Nella prima settimana di settembre si sono tenuti a Lahden, cittadina della Bassa Sassonia, in Germania, i Campionati Europei di Tiro a 4, in concomitanza con i Campionati del Mondo di Paradriving. Ben 42 i partenti al via, i migliori driver provenienti da ogni nazione del vecchio continente.
Concorso in casa Sandmann, molto ben organizzato e preparato con una coreografia fantastica, oltre le aspettative, tutto studiato al minimo dettaglio, insomma, nulla lasciato al caso.
Innumerevoli ostacoli: particolari, originali, molto tecnici e complessi, alcuni dei quali condivisi tra Tiro a 4 e Paradriving. C’eravamo anche noi, a rappresentare l’Italia a titolo individuale, con una formazione che ci faceva sperare in un bel risultato; aspettative purtroppo disattese, con estremo rammarico del sottoscritto e del suo staff.

Durante la Prova di Dressage in campo Tre su quattro dei cavalli in campo, non commettono alcun errore, belli, corretti e sempre in focus, non mi deludono. Lucas, il cavallo di volata, invece, a causa di una piccola abrasione orale, sottrae continuamente la bocca e purtroppo risulta molto al di sotto delle sue potenzialità. Dressage pulito, ma il punteggio che mi ero prefissato come obiettivo non viene raggiunto.
Leggermente demotivato, affronto la prova di maratona dove, purtroppo, a causa della pressione rispetto ad una girata stretta e complessa, che mi ero proposto di fare all’ostacolo 3, perdo di concentrazione e imbuco la porta D prima della C.
A quel punto, nonostante ogni tentativo mio e dei miei groom di mantenere la lucidità, mi perdo un po’ e il resto della maratona lo porto a casa, ma senza grande soddisfazione e con il “tarlo” dei 20 punti di penalità.
Finisco al fondo della classifica, ma decido, comunque, di affrontare la Prova Coni con il massimo dell’impegno. Il percorso è complesso, estremamente tecnico, veloce e gravato dalla variabile del pubblico più o meno vicino alla staccionata del campo gara.

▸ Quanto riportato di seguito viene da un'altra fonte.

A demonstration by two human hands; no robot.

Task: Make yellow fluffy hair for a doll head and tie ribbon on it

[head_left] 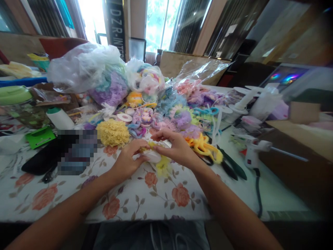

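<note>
My left hand [131, 156] is closed around the edge of a white, round, flat-looking piece [152, 157], thumb below and fingers above. Facing it, my right hand [178, 147] has its fingers curled in, with the thumb tip at a small yellow strip [151, 144] above the white piece. The strip's ends are partly hidden by my fingers. Just under both hands, a sheer yellow flower-shaped piece [163, 167] lies on the floral tablecloth [135, 205]. To the left of my hands sits a fluffy yellow bundle [112, 133].
A white glue gun [253, 151] stands on the right, beside dark-green-handled scissors [231, 163] and yellow fuzzy strips [204, 146]. Plastic bags of coloured material [109, 80] pile up behind. A thread cone [59, 118] and a black pouch [41, 156] are left. A cardboard box [293, 139] borders the right side.
</note>
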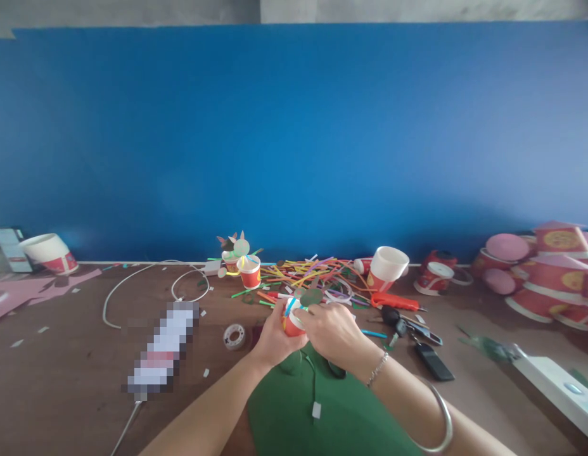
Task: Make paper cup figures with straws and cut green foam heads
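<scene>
My left hand point(272, 339) is wrapped round a small red-and-white paper cup point(293, 325), held above the table in front of me. A blue strip point(290, 306) crosses the cup's top. Bent over the cup's right side is my right hand point(334, 329), its fingertips pressed together at the rim. What those fingertips pinch is hidden. A dull green round paper cutout point(310, 296) shows just above my right hand, by the cup. Behind the cup lies a pile of coloured craft sticks or pipe cleaners point(294, 273).
Decorated paper cups point(249, 273) stand left of the pile. A tape roll point(234, 337) and a blurred phone point(163, 348) lie to the left. Rightward are a white cup point(388, 269), an orange-handled tool point(396, 301), keys point(393, 320), a glue gun-like white device point(560, 386), and stacked red cups point(541, 301).
</scene>
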Demonstrator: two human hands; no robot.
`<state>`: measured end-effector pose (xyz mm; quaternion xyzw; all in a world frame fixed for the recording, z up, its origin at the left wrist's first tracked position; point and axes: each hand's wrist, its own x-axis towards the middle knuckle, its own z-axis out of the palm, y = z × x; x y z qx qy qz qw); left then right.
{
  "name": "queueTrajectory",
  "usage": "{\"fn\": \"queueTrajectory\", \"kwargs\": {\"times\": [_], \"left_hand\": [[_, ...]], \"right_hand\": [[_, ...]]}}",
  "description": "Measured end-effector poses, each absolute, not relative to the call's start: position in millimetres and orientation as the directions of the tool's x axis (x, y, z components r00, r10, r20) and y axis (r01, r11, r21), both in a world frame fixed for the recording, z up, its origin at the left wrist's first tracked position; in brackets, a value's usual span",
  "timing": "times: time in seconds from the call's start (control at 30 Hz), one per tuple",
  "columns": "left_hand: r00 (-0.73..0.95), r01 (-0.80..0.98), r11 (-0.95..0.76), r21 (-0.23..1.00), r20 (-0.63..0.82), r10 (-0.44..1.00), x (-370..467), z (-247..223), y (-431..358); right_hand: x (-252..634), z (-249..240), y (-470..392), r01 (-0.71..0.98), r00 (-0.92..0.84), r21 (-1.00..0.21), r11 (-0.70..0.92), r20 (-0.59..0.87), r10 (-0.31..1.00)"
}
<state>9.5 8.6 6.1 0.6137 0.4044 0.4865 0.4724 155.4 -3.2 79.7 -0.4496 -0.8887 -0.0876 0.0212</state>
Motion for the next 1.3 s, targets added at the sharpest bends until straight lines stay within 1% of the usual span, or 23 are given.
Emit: {"fn": "queueTrajectory", "kwargs": {"times": [0.17,0.27,0.33,0.43,0.5,0.53,0.6,0.7,0.8,0.93,1.1,1.3], "left_hand": [[0.2,0.052,-0.262,0.964,0.247,0.948,8,5,9],[0.2,0.039,-0.273,0.961,0.26,0.944,9,4,11],[0.221,-0.01,-0.281,0.96,0.276,0.935,10,3,12],[0.242,-0.092,-0.3,0.949,0.314,0.918,11,2,14],[0.242,-0.116,-0.308,0.944,0.328,0.913,10,1,15],[0.243,-0.114,-0.317,0.942,0.336,0.91,10,0,15],[0.248,-0.068,-0.345,0.936,0.351,0.903,10,-1,16],[0.256,0.046,-0.393,0.918,0.369,0.893,9,0,15],[0.282,0.071,-0.405,0.912,0.371,0.885,8,3,12],[0.272,0.1,-0.39,0.915,0.352,0.896,7,1,11],[0.25,0.163,-0.351,0.922,0.306,0.919,5,-8,13],[0.216,0.217,-0.331,0.918,0.285,0.934,5,-10,13]], "right_hand": [[154,82,-4,0.814,-0.578,0.116,0.569,0.066,0.813],[156,81,-4,0.817,-0.577,0.07,0.573,0.108,0.81],[159,78,-4,0.82,-0.564,-0.005,0.573,0.169,0.808],[163,71,-5,0.794,-0.524,-0.183,0.58,0.279,0.805],[164,67,-5,0.762,-0.494,-0.283,0.582,0.328,0.805],[164,66,-5,0.754,-0.484,-0.312,0.578,0.331,0.81],[161,66,-3,0.767,-0.473,-0.328,0.551,0.292,0.831],[155,75,1,0.819,-0.444,-0.306,0.485,0.197,0.874],[148,87,5,0.857,-0.433,-0.258,0.446,0.108,0.895],[142,94,7,0.887,-0.44,-0.148,0.437,0.012,0.898],[134,101,2,0.894,-0.444,0.028,0.448,-0.086,0.892],[127,112,-4,0.917,-0.377,0.077,0.392,-0.152,0.913]]}}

Purtroppo, in campo prova, mi dedico soprattutto ad una serpentina montata con distanze stabilite per un attacco singolo e i cavalli perdono di input e cominciano a tirare indietro rispetto al loro solito mood propositivo, il che mi complica la “messa in mano” in campo gara.
Pochissimi dei concorrenti in gara riescono a fare un giro non segnando penalita’, tra essi anche Bram Chardon che vincera’ questo Campionato europeo meritatamente, come sempre!
Il bilancio, per quanto mi riguarda, è comunque positivo: il team dei cavalli storici non demorde e progredisce, certamente serve maggior lavoro e servono più gare per Lucas, la new entry, e per confermare la nuova formazione in maratona.
Tornati dal Campionato Europeo il nuovo appuntamento è stato quello dei Campionati Italiani di Completo a Verolanuova: cambio di location, per l’improvvisa scomparsa del gestore dei Pratoni del Vivaro. Preparo una pariglia di cavalli giovani, sauri, al debutto nel tre stelle. Parteciperanno anche alcuni miei allievi in diverse categorie cavalli e pony.
Al termine della stagione, come sempre, continuiamo a lavorare e non molliamo mai, anche in previsione dei Campionati del Mondo di Tiro a 4, che si disputeranno ad Achen in Germania nel 2026.

CAMPIONATI EUROPEI DI TIRO A 4 2025
L’olandese Bram Chardon ha vinto il quarto titolo consecutivo ai Campionati Europei di Attacchi FEI per Tiro a Quattro 2025 a Lähden (GER), garantendo la medaglia d’oro anche per la squadra olandese.
Il tedesco Christoph Sandmann, la cui famiglia ha svolto un lavoro spettacolare nell’organizzazione dell’evento, si è aggiudicato la medaglia d’argento individuale, concludendo la competizione a 7 punti da Chardon. Il belga Dries Degrieck si è aggiudicato il bronzo.
Il piazzamento di vertice del giovane Chardon ha regalato alla squadra olandese di suo padre Ijsbrand Chardon e di Koos de Ronde un’altra medaglia d’oro, che gia’ aveva vinto nel 2023 a Exloo. Il Belgio ha superato la Germania aggiudicandosi l’argento, inchiodando la nazione di casa al bronzo a squadre.